When my daughter was a day old, my husband made some very mild joke about dropping the baby or something. I had, at that moment, a sudden realisation and said “Oh! I could kill you!” I wasn’t angry, it wasn’t a threat, there wasn’t really any emotion involved at all, not even love. It was just the simplest thing in the world: my baby girl over anyone, anytime.
This is a thoughtful post, Shannon. As a mother of eight stepchildren and biological mother of five, I can tell you, in my experience, that raising, particularly those older than nine, is akin to building a marriage. It’s not a relationship that is a given. One doesn’t have the benefit of remembering the feel of those children in utero or of the smells of their head fresh from a bath or of their idiosyncratic infant behavior. But as the years go by, the bond is somewhat stronger. Why? I think it’s easier to assume that a biological bond will always be there and the desire to sustain overrides difficulty. But the bond forged between stepparents and stepchildren requires day-to-day work until it reaches a certain equilibrium. And that investment is one of two people who have forged an important bond, who have made a sustained effort.
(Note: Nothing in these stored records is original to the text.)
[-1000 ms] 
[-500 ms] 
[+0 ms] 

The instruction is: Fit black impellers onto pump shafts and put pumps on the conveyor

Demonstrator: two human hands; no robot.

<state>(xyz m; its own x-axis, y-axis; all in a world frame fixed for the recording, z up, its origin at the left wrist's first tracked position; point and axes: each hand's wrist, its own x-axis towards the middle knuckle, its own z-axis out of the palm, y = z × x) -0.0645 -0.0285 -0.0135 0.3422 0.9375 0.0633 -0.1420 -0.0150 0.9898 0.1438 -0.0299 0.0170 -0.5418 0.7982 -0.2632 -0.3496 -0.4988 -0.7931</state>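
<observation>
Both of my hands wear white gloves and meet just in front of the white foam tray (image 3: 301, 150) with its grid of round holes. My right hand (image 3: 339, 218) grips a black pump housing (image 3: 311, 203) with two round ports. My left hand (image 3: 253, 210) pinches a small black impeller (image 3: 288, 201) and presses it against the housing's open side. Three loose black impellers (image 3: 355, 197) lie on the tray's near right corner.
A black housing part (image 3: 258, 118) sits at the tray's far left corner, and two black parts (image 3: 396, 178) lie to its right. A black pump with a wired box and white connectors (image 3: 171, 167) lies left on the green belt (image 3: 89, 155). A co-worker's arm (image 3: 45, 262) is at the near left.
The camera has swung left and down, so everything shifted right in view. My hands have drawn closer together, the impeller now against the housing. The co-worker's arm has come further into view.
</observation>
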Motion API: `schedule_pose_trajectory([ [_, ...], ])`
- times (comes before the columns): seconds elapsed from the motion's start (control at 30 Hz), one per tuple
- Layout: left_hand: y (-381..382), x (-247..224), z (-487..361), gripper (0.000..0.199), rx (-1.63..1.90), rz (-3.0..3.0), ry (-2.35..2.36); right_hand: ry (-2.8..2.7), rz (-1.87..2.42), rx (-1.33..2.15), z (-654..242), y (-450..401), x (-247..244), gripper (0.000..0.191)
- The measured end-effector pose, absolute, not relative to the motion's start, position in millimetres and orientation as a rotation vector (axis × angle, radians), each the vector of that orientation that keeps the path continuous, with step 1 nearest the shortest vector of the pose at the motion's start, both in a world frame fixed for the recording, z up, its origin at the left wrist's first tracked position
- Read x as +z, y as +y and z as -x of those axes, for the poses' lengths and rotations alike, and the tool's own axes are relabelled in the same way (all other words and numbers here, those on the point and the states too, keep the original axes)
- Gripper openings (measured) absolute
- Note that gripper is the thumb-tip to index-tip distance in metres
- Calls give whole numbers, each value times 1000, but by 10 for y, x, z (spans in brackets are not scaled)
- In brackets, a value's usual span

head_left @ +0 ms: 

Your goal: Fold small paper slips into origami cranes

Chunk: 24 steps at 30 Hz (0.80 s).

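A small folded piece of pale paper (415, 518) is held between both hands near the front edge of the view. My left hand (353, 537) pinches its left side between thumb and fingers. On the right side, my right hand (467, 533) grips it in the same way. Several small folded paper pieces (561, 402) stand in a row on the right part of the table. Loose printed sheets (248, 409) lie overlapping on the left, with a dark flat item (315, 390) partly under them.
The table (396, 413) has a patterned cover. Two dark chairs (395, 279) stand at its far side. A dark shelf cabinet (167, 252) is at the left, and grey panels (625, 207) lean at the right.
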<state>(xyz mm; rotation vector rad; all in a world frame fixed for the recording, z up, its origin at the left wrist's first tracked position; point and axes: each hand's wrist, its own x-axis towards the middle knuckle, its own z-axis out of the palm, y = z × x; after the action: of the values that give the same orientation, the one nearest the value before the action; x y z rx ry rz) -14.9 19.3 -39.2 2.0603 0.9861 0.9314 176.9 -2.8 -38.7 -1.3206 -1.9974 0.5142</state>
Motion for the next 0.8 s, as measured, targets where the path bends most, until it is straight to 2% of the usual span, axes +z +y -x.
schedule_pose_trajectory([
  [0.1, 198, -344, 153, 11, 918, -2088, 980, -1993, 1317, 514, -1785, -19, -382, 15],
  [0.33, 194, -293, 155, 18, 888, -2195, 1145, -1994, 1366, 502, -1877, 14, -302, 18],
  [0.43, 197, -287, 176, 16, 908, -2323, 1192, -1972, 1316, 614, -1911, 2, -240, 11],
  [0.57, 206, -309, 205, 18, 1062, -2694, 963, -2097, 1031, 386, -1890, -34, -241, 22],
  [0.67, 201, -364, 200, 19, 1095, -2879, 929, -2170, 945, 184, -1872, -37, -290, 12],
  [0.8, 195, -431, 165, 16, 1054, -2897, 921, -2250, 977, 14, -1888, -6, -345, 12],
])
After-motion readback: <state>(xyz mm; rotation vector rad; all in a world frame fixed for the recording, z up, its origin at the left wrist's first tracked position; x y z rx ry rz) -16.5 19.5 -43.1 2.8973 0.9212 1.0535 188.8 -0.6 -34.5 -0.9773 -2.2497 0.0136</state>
I’d have to say that at times it’s easier for me to love my biological children more than my husband and more than my stepchildren. Why? Because I know, at least in the earlier years, that I don’t have to invest as much work in the relationships. The bond is instinctual.
So, in a meandering sort of way, yes I do love my children more than my husband. Because despite our difficulties, they’re easier to be with than my husband, the relationship requires less work and generates more ease and fun.
Without hesitation, I love my son more than my husband.
I find since our son was born that I can’t really separate the love I have for him and my partner. Maybe it’s because he’s so new… but I can’t seem to think of one but not the other. When I think about how much I love my partner, I think of what an amazing mom she is and how parenting with her has made us even stronger. And when I think about him I think about how we made him all the way from an idea and have known him together since before he was born.
I’m not sure if this is making any sense… I’ve never really tried to say it out loud (or type it out loud, I guess).
Shannon – I think this is really well said, and quite similar to my own reaction to the piece.